Procès d’Harvey Weinstein : L’ex-producteur accusé de s’être servi de son pouvoir pour violer des femmes

ETATS-UNIS Jugé pour des agressions sexuelles dénoncées par cinq femmes, Harvey Weinstein risque jusqu’à 140 ans de prison dans un second procès qui pourrait avoir de l’importance s’il gagnait en appel à New York

20 Minutes avec AFP
Harvey Weinstein le 4 octobre 2022 au tribunal de Los Angeles
Harvey Weinstein le 4 octobre 2022 au tribunal de Los Angeles — Etienne Laurent/AP/SIPA

Cinq ans après le déferlement #MeToo qui l’a fait tomber, on est loin de l’effervescence médiatique. Pour l’ouverture des débats du second procès d’Harvey Weinstein, lundi, seules une demi-douzaine de caméras l’attendaient devant l’entrée du tribunal, à Los Angeles. Mais le producteur déchu est arrivé par une entrée souterraine, loin des flashs, et son avocat Mark Werksman n’a pas dit un mot en passant devant la presse.


Lors des opening statements, il a assuré que son client avait profité de la culture hollywoodienne de la « promotion canapé ». Le procureur Paul Thompson, à l’inverse, a brossé le portrait d’un producteur « tout puissant », qui s’est servi de son pouvoir pour violer ou agresser sexuellement cinq femmes. Et plusieurs autres, qui seront autorisées à témoigner au cours des deux prochains mois, tout comme l’acteur Mel Gibson, à qui une des accusatrices de Weinstein s’était confiée.

Jusqu’à 140 ans de prison

L’ancien roi du cinéma, âgé de 70 ans, aux grands succès primés comme Pulp Fiction ou The Artist, a déjà été condamné à New York où il purge depuis 2020 une peine de 23 ans de prison, également pour viol et agression sexuelle. Un verdict qui fut un événement fondateur pour le mouvement #Metoo né il y a tout juste cinq ans aux Etats-Unis et qui déclencha une déferlante mondiale toujours en cours contre les violences sexuelles faites aux femmes.

Cette fois Harvey Weinstein fait face à onze chefs d’accusation pour des faits présumés de viols et d’agressions sexuelles commis sur cinq femmes dans des hôtels de Beverly Hills et de Los Angeles entre 2004 et 2013.

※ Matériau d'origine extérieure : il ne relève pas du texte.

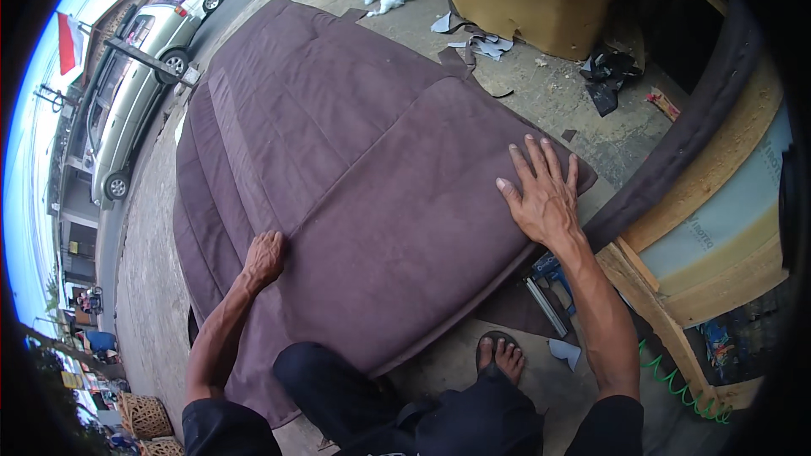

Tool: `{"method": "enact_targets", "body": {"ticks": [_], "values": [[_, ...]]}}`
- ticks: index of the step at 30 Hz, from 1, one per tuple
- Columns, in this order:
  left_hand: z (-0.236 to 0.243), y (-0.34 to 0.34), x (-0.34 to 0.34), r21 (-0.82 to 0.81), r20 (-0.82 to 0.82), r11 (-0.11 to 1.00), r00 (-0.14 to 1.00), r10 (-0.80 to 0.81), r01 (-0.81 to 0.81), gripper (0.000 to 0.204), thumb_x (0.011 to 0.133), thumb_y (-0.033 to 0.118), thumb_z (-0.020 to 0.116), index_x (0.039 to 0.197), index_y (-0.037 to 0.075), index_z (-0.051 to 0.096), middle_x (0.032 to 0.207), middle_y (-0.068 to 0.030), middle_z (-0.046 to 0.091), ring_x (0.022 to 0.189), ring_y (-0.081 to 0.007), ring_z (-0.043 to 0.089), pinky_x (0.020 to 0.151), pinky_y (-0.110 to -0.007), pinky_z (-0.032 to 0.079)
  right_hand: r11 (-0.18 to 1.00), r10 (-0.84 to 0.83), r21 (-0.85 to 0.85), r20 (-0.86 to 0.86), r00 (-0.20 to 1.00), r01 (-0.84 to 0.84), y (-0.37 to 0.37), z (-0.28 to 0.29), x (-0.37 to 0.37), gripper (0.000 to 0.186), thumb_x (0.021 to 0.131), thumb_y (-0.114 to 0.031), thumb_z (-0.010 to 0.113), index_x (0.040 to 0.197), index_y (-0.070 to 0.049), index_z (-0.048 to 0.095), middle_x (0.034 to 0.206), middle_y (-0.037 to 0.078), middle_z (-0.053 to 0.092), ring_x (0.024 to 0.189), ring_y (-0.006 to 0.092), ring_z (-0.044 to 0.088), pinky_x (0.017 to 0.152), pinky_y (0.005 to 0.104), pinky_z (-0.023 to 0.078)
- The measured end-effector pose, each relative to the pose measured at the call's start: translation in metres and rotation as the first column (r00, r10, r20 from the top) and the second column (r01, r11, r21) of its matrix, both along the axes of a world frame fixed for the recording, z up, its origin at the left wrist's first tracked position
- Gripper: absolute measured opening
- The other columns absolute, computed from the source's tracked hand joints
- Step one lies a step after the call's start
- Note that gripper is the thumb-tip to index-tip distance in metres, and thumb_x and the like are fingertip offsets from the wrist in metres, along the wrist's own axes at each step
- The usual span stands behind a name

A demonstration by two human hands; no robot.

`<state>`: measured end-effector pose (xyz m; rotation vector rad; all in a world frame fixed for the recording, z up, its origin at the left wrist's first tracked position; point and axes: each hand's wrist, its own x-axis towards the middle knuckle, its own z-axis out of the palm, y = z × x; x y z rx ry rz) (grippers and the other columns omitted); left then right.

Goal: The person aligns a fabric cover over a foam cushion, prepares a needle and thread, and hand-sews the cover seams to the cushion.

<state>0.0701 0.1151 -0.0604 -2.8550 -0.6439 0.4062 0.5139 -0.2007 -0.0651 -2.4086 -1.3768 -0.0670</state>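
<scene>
- My left hand point(264, 258) and right hand point(545, 203) rest on the upholstered piece point(414, 228) before me.
- To my right, a furniture frame point(735, 289).
- Far to my left, cars point(135, 110).

A head-worn fisheye looks down closely onto purple upholstery point(405, 203), its bent rim perhaps misleading.

You see plum-brown fabric point(405, 203), plain but for darker seam lines; your trousers point(338, 397) are navy-black, the floor point(144, 287) grey, the flag point(69, 44) red and white.
</scene>
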Motion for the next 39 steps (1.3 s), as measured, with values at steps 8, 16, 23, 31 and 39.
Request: {"method": "enact_targets", "body": {"ticks": [8,16,23,31,39], "values": [[-0.047,-0.033,0.000,-0.155,0.662,0.910,0.643,0.384,-0.384,0.018,0.092,0.015,0.061,0.102,0.003,0.054,0.099,-0.0143,0.057,0.097,-0.0344,0.053,0.084,-0.047,0.041,0.991,-0.009,-0.129,0.087,0.996,0.021,0.009,0.010,-0.005,0.061,0.100,-0.046,0.045,0.148,-0.008,0.042,0.158,0.018,0.031,0.146,0.0366,0.027,0.115,0.0684,0.013],[-0.039,-0.015,-0.015,-0.179,0.500,0.936,0.791,0.353,-0.304,0.015,0.092,0.014,0.061,0.097,0.003,0.053,0.095,-0.0156,0.055,0.094,-0.0350,0.052,0.082,-0.045,0.041,0.994,0.004,-0.111,0.057,0.998,0.002,0.006,0.011,-0.006,0.062,0.099,-0.046,0.046,0.148,-0.009,0.043,0.158,0.017,0.031,0.147,0.0370,0.025,0.114,0.0688,0.013],[-0.060,-0.049,-0.016,-0.331,0.578,0.450,0.199,0.792,-0.830,0.072,0.083,0.055,0.070,0.129,0.003,0.050,0.124,-0.0193,0.051,0.120,-0.0387,0.047,0.102,-0.050,0.038,0.990,0.022,-0.141,0.075,0.997,-0.011,0.006,0.007,-0.006,0.061,0.099,-0.045,0.047,0.148,-0.009,0.044,0.157,0.017,0.033,0.146,0.0360,0.027,0.114,0.0681,0.015],[-0.058,-0.028,-0.015,-0.547,0.164,-0.130,-0.258,0.952,-0.827,0.091,0.089,0.069,0.050,0.138,-0.007,0.046,0.140,-0.0321,0.048,0.133,-0.0452,0.046,0.110,-0.050,0.037,0.982,-0.002,-0.185,0.125,0.992,0.025,0.014,0.010,-0.010,0.060,0.099,-0.046,0.046,0.149,-0.011,0.043,0.157,0.014,0.034,0.146,0.0344,0.027,0.115,0.0667,0.015],[-0.004,-0.039,-0.048,-0.167,0.609,0.486,0.298,0.735,-0.858,0.059,0.104,0.041,0.036,0.085,-0.003,0.070,0.084,-0.0323,0.067,0.080,-0.0516,0.065,0.076,-0.058,0.051,0.980,-0.033,-0.191,0.124,0.992,0.057,0.008,0.005,-0.008,0.059,0.101,-0.047,0.044,0.149,-0.013,0.043,0.158,0.013,0.033,0.148,0.0331,0.025,0.115,0.0668,0.014]]}}
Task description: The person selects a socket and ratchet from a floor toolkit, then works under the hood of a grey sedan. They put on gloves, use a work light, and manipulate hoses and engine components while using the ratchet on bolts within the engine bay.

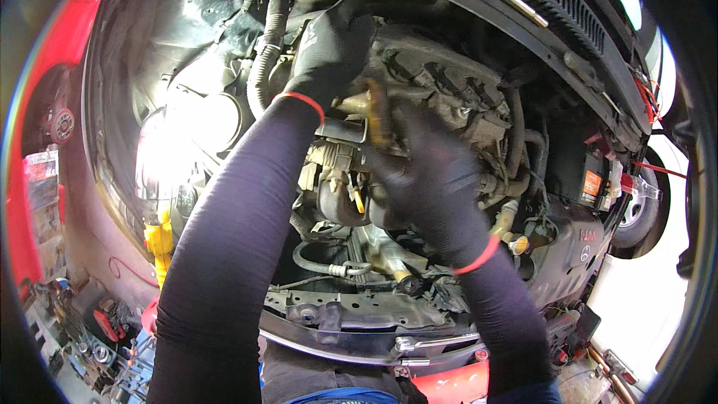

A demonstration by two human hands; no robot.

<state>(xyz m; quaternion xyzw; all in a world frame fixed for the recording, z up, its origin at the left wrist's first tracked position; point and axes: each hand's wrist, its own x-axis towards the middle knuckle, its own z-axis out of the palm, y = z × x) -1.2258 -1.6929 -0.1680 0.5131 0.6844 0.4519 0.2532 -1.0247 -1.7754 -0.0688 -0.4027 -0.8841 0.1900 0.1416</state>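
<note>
Both hands wear black gloves with red cuffs over an engine in an open car bay. My left hand reaches to the back of the engine, beside a ribbed grey hose; its fingertips are lost in dark shadow. Nearer and to the right, my right hand is smeared by motion above the front of the engine. From its fingers a blurred, brownish-orange narrow piece stands up, and its kind cannot be made out. A yellow loop handle shows below, between my forearms.
A bright work light glares at the left, above a yellow part. The battery and a loose engine cover sit at the right. A ratchet wrench lies along the front edge. The hood's slotted edge crosses the upper right.
</note>
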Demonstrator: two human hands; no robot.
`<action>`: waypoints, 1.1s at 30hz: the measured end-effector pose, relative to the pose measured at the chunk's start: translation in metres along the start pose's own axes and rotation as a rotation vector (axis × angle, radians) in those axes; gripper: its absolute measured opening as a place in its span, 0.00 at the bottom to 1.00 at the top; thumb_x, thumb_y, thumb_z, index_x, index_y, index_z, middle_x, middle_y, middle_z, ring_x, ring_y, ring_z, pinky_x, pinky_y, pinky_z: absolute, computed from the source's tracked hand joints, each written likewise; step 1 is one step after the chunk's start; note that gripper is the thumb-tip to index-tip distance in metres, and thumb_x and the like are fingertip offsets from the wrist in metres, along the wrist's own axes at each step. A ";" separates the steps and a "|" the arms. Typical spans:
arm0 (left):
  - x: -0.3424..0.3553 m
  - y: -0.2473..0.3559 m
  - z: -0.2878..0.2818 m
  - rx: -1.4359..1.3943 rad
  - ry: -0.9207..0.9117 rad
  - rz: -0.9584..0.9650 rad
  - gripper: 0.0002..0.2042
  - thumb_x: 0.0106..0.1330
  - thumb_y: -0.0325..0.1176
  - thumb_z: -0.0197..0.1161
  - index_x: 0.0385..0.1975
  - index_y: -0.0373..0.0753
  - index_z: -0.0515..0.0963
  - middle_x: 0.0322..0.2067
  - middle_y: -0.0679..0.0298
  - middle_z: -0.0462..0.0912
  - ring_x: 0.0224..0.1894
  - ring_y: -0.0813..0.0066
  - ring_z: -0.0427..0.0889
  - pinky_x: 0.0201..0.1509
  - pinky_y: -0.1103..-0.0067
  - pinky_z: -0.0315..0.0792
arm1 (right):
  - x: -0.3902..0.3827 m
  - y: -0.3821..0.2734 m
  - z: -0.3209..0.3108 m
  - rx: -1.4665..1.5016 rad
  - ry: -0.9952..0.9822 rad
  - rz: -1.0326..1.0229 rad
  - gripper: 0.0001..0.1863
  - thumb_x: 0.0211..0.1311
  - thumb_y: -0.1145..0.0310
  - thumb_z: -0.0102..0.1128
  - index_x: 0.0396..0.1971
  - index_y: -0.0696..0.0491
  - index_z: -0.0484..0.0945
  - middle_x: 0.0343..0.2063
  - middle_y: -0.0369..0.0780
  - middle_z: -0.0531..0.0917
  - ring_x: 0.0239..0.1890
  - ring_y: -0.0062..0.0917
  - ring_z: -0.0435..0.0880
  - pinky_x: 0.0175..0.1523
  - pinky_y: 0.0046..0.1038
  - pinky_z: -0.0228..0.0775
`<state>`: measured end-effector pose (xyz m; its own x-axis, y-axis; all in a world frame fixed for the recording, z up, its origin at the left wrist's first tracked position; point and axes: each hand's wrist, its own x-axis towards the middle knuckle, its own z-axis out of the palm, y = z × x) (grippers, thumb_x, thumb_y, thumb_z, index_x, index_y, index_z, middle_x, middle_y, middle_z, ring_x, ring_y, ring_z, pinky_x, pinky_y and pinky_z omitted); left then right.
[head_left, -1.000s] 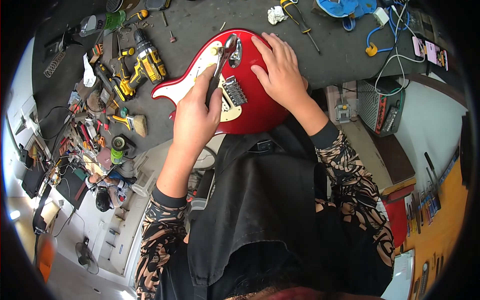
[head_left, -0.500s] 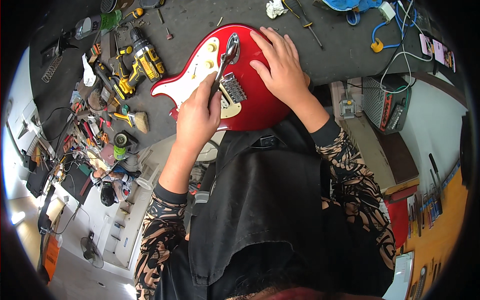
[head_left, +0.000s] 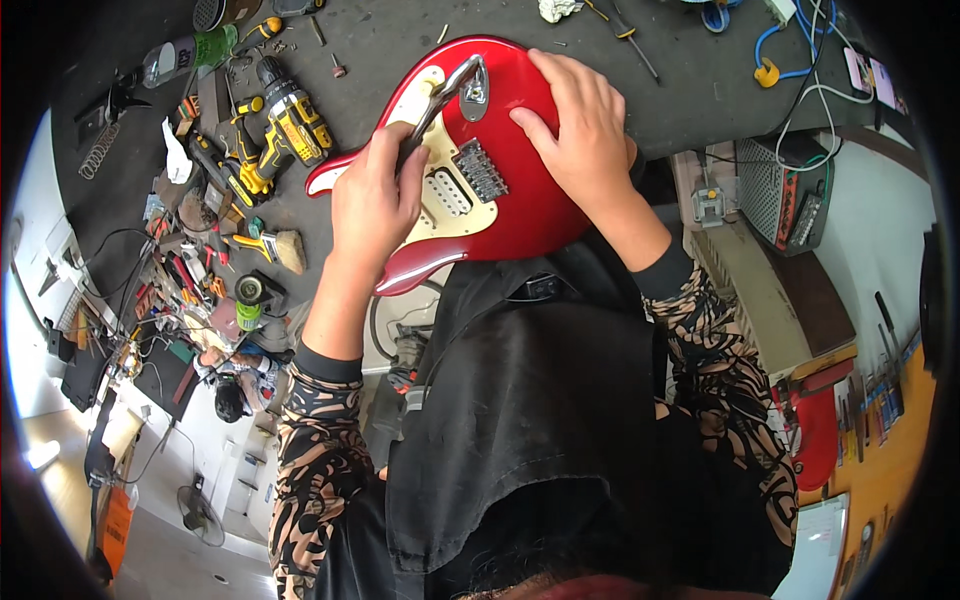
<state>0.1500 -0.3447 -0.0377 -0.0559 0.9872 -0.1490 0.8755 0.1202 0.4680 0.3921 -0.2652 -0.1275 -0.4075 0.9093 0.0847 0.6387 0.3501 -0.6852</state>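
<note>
A glossy red electric guitar body (head_left: 540,210) lies face up at the bench edge, against my black apron. It carries a cream pickguard (head_left: 480,217), a metal bridge (head_left: 482,172) and a white pickup (head_left: 447,192). My left hand (head_left: 375,195) is closed around the handles of metal pliers (head_left: 437,103). Their jaws meet the chrome jack plate (head_left: 475,100) near its upper end; exactly what they grip is too small to tell. My right hand (head_left: 588,125) rests on the body's upper right, fingers outstretched and thumb apart.
On the bench at left are a yellow-black cordless drill (head_left: 292,125), a brush (head_left: 285,250), a green bottle (head_left: 190,57) and many scattered tools. A screwdriver (head_left: 630,38) and blue cable (head_left: 765,45) lie at the far right. An amplifier (head_left: 780,195) stands at right.
My left hand has moved left and up, swinging the pliers' handles while the jaws stay at the jack plate. More of the guitar's lower horn and pickup shows. My right hand stays on the body.
</note>
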 end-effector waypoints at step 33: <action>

Sa stature ultra-massive et son énorme influence sur l’industrie du cinéma lui ont fait croire qu’il avait tous les droits pour agresser ses victimes dans des chambres d’hôtels, a tonné le procureur adjoint de Los Angeles. Ces femmes « avaient peur qu’il détruise leurs carrières si elles racontaient ce qu’il leur infligeait », a dénoncé Paul Thompson qui va devoir convaincre pendant deux mois un juré populaire de neuf hommes et trois femmes qui décidera d’aggraver ou non le sort de l’ancien faiseur de rois du cinéma américain.

Huit femmes devraient se présenter à la barre et « chacune indépendamment l’une de l’autre, sans se connaître », a assuré Thompson. Les jurés devraient entendre le témoignage de victimes qui suppliaient Weinstein de cesser de les violer, alors qu’il les forçait selon l’accusation à lui faire des fellations ou à le regarder se masturber.

« Il est grand, massif, en surpoids et dominateur », avait témoigné l’une d’elle auprès des enquêteurs pour expliquer sa soumission, sa terreur et son silence. « J’avais peur que si je n’étais pas bien sage, il m’arriverait quelque chose dans la chambre ou à l’extérieur à cause de son pouvoir » dans le milieu du cinéma, avait raconté une autre femme.

Weinstein était si influent et si redouté qu’il affichait sa « puissance avec des candidats à la présidentielle » américaine, a dénoncé le procureur en montrant une photo du producteur au côté de la démocrate Hillary Clinton battue en 2016 par Donald Trump.

« Promotion canapé »

Parmi les cinq accusatrices - qui déposeront toutes à Los Angeles sous le pseudonyme de « Jane Doe »- figure Jennifer Siebel Newsom, épouse du gouverneur démocrate de Californie Gavin Newsom. S’il est reconnu coupable, Harvey Weinstein - qui a plaidé non coupable pour tous les chefs d’accusation - pourrait être condamné à 140 années supplémentaires derrière les barreaux.

L’avocat de Weinstein a assuré qu’il prouverait que toutes les relations étaient consenties.  « A Hollywood, le sexe est transactionnel. C’est la culture de la promotion canapé. Il en a profité, elles aussi. Elles ont couché avec lui car il était puissant ».

Après un rejet initial par la justice, la Cour suprême de New York a finalement autorisé en août l’ancien producteur à faire appel de sa condamnation de 2020, donnant une nouvelle dimension au procès de Los Angeles.